Tous les samedis, parfois les jeudis ou d’autres jours légalement inscrits au calendrier grégorien, Lapensiondesfuites publie un nouvel épisode en moins de 2019 signes. La vie au temps du Covid19 s’étire autour des aventures émollientes de Monsieur Sauternes. Ses semblables, souvent solitaires face à la pompéisation du monde et à l’effacement de certitudes englouties dans d’imprévues dolines, cherchent des solutions. Amie lectrice, ami lecteur, tu retrouves aujourd’hui l’épisode #6 alors que les problèmes d’argent commencent à surgir chez Monsieur Sauternes et dans la société. Dans l’épisode précédent, une rencontre avec un ami gendarme avait alerté Sauternes sur des trafics de masques et des cambriolages dans le quartier forestier huppé proche de l’océan où il tente de préparer une belle maison pour une insaisissable saison touristique. Si tu as loupé les premiers épisodes, en voici la chronologie. Commence par le début, c’est mieux ! Le #1, le #2, #3, le #4, le #5.
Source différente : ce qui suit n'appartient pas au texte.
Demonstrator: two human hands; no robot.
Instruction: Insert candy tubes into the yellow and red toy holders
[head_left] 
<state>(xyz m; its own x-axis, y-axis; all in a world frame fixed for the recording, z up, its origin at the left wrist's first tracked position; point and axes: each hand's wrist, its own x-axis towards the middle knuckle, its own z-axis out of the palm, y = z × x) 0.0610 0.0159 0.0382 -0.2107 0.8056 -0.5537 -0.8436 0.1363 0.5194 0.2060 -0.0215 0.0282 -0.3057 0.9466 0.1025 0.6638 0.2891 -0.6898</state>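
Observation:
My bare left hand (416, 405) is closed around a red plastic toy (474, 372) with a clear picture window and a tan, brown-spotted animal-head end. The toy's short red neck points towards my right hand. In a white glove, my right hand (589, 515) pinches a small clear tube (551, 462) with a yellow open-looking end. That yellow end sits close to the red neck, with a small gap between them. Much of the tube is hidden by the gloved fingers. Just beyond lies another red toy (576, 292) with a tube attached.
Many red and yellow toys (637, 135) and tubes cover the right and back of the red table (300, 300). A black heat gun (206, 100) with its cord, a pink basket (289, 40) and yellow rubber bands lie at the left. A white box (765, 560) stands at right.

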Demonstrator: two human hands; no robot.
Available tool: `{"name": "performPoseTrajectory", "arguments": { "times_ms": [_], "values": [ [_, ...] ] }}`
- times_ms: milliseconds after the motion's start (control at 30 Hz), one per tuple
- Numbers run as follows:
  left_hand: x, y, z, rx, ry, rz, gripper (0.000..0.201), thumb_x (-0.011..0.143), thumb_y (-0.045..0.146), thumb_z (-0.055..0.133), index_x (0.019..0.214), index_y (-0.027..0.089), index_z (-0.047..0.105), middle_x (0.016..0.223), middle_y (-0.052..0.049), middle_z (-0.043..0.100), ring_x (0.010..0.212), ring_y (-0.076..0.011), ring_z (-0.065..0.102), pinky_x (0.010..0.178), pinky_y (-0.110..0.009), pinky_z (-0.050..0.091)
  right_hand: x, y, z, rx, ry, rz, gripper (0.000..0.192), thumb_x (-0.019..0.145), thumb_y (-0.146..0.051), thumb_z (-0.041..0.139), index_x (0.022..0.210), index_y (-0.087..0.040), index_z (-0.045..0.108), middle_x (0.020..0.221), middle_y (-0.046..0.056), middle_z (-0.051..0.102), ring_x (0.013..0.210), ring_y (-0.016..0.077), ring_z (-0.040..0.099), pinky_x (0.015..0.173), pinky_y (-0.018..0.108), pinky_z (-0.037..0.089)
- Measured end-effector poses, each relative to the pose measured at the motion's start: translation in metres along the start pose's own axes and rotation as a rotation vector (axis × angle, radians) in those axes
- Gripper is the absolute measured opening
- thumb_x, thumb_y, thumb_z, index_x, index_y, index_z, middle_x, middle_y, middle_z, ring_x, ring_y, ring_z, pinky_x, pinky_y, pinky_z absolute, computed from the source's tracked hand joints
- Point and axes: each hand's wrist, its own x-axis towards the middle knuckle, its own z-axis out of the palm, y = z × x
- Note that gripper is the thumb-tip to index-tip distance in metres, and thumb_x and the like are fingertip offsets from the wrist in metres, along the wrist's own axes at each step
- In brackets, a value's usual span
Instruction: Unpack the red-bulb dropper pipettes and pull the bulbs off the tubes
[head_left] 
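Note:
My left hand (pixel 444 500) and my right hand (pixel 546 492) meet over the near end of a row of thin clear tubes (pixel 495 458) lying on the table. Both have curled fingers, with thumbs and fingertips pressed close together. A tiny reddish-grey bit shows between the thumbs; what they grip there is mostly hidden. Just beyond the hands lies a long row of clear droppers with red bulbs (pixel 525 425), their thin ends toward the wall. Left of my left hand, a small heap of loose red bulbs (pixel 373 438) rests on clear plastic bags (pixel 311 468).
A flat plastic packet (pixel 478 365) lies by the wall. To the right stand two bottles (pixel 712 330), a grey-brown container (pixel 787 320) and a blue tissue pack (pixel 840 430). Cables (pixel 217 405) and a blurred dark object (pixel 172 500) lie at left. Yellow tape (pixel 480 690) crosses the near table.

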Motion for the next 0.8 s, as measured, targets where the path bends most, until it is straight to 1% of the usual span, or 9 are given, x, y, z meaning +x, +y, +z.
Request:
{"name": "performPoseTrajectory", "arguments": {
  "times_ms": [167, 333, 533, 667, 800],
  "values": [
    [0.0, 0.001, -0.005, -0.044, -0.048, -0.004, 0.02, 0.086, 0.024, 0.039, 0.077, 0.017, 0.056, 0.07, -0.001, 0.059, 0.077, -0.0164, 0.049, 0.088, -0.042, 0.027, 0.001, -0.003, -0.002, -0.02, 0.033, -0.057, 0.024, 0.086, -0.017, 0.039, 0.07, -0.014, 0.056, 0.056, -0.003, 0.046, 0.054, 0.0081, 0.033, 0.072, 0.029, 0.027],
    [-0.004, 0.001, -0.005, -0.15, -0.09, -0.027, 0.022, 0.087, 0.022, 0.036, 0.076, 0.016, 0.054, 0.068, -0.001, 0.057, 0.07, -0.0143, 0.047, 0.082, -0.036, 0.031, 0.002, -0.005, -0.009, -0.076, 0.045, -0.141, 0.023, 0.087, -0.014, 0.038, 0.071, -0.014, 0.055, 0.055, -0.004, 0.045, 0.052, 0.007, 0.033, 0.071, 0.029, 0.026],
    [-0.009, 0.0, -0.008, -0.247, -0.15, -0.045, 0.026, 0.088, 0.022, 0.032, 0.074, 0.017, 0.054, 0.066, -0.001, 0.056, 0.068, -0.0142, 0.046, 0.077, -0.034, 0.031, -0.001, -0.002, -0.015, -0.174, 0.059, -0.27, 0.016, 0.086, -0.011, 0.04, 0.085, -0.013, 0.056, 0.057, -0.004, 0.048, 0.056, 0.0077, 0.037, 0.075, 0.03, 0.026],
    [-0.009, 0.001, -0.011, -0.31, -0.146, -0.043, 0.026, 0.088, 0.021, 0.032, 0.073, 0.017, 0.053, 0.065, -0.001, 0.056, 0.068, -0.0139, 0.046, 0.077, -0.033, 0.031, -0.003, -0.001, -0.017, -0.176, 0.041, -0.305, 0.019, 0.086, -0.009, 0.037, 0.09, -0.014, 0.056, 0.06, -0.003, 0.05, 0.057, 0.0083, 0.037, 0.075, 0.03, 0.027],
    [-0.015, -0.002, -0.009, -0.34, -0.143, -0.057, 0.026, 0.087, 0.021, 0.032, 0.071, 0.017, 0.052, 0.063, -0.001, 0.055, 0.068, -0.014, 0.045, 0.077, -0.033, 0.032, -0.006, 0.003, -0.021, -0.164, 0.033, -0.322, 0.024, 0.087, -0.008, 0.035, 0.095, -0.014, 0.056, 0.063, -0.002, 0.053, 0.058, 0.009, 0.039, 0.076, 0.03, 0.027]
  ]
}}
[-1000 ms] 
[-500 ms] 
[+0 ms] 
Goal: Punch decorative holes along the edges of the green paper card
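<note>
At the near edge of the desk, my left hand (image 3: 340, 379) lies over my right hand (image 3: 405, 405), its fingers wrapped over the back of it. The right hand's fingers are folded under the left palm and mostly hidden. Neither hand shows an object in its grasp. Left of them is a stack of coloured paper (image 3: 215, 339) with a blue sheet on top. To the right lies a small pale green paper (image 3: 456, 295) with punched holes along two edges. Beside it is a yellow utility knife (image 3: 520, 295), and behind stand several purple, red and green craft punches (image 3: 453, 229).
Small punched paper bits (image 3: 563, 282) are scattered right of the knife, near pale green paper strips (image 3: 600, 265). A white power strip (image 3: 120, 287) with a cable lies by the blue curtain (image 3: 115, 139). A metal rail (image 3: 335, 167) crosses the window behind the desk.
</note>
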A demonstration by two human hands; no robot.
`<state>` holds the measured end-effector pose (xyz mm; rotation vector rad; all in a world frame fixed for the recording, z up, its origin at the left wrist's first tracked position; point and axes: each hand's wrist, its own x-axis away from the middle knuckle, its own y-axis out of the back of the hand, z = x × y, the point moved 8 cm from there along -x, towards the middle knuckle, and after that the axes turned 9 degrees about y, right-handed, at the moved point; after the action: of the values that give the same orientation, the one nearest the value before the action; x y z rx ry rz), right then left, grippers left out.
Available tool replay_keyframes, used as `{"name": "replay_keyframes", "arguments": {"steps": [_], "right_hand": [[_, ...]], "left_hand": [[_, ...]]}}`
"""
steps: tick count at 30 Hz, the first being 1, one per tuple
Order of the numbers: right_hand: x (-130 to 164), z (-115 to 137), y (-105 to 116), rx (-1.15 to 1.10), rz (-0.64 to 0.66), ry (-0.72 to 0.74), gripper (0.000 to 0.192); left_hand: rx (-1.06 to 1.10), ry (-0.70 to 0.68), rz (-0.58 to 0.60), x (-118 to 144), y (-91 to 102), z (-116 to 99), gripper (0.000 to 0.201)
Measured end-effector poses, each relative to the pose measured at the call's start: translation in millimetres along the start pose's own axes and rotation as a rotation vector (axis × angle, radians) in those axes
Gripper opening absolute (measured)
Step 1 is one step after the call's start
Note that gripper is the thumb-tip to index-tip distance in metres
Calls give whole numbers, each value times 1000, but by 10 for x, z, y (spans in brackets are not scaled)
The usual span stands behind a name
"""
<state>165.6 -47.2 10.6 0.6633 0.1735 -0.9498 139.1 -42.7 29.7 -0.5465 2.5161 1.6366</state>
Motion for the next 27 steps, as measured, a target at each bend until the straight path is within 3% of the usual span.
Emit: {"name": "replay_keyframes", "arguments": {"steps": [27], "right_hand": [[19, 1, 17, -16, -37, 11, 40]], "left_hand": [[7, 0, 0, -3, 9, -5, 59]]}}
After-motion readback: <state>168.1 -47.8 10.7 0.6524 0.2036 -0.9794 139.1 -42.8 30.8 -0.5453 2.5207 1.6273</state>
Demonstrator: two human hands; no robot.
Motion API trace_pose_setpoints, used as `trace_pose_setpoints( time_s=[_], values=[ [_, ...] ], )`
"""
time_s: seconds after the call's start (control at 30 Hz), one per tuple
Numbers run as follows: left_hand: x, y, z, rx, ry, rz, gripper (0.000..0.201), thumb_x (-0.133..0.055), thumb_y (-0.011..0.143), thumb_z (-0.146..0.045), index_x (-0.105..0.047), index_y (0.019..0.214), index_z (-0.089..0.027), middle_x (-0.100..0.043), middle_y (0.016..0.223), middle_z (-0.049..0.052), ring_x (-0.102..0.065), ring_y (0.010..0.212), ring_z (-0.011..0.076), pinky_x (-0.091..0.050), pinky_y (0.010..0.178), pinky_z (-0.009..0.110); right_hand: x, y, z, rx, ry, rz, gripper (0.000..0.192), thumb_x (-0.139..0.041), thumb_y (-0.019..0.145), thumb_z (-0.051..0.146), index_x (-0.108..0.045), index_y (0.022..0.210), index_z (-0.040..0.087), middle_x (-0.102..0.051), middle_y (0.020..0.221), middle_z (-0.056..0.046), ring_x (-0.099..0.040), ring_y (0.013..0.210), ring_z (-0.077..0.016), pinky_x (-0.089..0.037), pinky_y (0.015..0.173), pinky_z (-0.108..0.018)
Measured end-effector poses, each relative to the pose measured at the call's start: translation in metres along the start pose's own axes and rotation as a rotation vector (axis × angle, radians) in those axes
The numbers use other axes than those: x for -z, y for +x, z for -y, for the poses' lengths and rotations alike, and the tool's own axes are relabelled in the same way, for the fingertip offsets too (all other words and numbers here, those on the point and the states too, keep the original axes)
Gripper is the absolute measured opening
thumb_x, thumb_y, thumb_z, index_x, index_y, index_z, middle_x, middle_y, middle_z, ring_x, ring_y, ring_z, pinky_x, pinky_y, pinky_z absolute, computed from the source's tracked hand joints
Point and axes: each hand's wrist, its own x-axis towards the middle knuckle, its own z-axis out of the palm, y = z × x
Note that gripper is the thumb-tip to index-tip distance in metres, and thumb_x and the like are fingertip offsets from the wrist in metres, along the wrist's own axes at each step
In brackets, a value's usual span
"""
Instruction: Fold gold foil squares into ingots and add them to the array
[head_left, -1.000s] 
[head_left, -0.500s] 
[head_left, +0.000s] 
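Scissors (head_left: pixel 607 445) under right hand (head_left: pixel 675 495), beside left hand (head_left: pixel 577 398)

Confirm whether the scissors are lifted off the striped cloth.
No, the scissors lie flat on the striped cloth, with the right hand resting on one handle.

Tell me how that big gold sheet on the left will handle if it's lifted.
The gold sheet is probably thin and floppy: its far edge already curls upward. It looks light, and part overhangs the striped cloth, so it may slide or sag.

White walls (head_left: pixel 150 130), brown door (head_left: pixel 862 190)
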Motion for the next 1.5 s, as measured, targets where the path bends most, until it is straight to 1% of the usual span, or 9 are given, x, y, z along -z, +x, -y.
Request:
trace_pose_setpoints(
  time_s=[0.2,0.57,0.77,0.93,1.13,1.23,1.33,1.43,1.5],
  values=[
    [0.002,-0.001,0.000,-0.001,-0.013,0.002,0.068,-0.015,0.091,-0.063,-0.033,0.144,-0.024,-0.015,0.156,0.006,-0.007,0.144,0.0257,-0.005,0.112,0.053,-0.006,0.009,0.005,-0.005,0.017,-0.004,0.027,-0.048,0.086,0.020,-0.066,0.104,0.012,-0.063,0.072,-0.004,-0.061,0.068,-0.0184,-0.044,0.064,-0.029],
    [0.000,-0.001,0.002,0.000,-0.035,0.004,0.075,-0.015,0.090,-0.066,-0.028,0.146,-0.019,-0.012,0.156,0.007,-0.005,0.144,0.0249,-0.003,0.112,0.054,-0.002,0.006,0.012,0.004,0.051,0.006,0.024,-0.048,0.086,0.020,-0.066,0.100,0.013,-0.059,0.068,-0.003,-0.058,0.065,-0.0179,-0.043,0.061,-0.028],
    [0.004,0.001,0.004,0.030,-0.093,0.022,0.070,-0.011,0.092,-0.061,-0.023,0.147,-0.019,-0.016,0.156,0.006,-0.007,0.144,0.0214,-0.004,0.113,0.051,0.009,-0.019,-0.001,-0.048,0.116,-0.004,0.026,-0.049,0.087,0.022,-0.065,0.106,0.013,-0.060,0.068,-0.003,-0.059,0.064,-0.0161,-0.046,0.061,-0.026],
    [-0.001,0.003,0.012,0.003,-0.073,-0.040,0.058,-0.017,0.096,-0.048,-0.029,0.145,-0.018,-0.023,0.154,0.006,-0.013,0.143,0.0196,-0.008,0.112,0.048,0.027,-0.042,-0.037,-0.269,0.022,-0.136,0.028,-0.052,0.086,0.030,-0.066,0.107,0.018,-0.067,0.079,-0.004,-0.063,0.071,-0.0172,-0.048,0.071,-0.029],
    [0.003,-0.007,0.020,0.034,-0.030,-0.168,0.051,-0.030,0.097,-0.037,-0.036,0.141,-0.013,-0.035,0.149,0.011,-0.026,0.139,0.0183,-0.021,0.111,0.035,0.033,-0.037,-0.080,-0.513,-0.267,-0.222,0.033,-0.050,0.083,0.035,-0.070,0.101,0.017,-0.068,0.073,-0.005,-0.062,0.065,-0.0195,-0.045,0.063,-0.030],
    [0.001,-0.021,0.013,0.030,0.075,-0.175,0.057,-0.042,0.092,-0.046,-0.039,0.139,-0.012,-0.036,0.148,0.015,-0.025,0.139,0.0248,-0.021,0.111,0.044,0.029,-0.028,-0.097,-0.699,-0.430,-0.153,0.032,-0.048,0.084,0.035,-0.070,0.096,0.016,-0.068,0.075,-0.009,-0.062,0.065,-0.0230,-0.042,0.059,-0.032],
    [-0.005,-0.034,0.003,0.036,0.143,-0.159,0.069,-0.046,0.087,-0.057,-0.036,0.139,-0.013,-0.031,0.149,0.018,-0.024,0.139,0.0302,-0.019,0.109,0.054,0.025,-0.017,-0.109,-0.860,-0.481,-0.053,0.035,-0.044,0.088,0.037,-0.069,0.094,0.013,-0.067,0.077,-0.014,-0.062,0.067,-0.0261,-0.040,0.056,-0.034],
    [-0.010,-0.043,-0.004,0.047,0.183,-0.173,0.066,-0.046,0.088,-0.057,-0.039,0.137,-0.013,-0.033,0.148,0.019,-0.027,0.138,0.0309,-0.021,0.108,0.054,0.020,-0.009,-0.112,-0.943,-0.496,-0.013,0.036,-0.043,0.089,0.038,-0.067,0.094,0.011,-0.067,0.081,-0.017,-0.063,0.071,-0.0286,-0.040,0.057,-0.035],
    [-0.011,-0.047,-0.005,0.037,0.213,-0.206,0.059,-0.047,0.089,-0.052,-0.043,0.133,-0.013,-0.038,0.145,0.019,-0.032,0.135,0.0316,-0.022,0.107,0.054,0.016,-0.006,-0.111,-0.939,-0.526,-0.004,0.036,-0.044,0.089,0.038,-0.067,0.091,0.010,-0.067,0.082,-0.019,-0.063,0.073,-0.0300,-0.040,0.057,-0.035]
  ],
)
Les retraités Tannat s’inquiétaient des événements. Non pour leur santé en laquelle ils avaient une confiance absolue. Véganes, parés de toute intrusion animalesque dans leur alimentation et ne connaissant pas personnellement de pangolin, ni de Chinois, ils s’estimaient à l’abri de la maladie. Leur préoccupation portait sur la location de la belle maison dont les 1000 euros la nuit ruisselaient dans leurs comptes. La retraite sertie d’or perdait de sa consistance. Déguster des daïquiris au bord des mers du Sud devenait moins joyeux. D’autant que leurs autres investissements dans des boxes automobiles s’avéraient incertains avec ce besoin qu’avaient les jeunes citadins à préférer le vélo à l’auto. Le monde avait perdu de sa lucidité pestait Tannat.

Les écureuils dansaient dans les pins avant d’en balancer les pommes dont ils avaient boulotté les pignons. Le matin, le ciel se levait vert pâle d’inquiétude alors que les pissenlits tonifiés par la météo ne résistaient pas à la taille qu’en faisait Sauternes pour ses poêlées sautées. Ni au broutage assidu des lapins libérés. Les jours du silence s’écoulaient dans la pignada tandis qu’au loin rugissait la souffrance des malades de l’inconnu virus. De touristes, il n’y en avait point à l’horizon. Le vieux Paolo Tannat surveillait l’avancement des travaux de Sauternes par un réseau de caméras. Personne ne fondait de projets touristiques. La vie s’était arrêtée et cela rendait les propriétaires plus confits que jamais. Ils rôtissaient à vue d’oeil d’être si désemparés face au reflux de leurs rentes. Et aussi, de l’abus de daïquiris dans ce Pompéi mondial.

Pendant ce temps long du vide relationnel, Sauternes voyait également s’éloigner ses perspectives de rémunérations. Il vivait de sa mince pension d’ex-militaire et de quelques expédients de brocante. La saison qu’il organisait en majordome pour les clients de luxe de la maison ceinte d’une haute clôture de planches brutes, s’avérait de plus en plus hypothétique. Après avoir remis en état la propriété à chaque printemps, il se réfugiait dans la cabane sise au fond du jardin au milieu d’une bambouseraie égayée des chants des mésanges charbonnières et chardonnerets élégants. Six mois de service, nourri et blanchi, même modestement payé, cela avait du sens. Surtout que Sauternes voulait devenir écrivain. La solitude imposée lui convenait assez bien dans les premières semaines.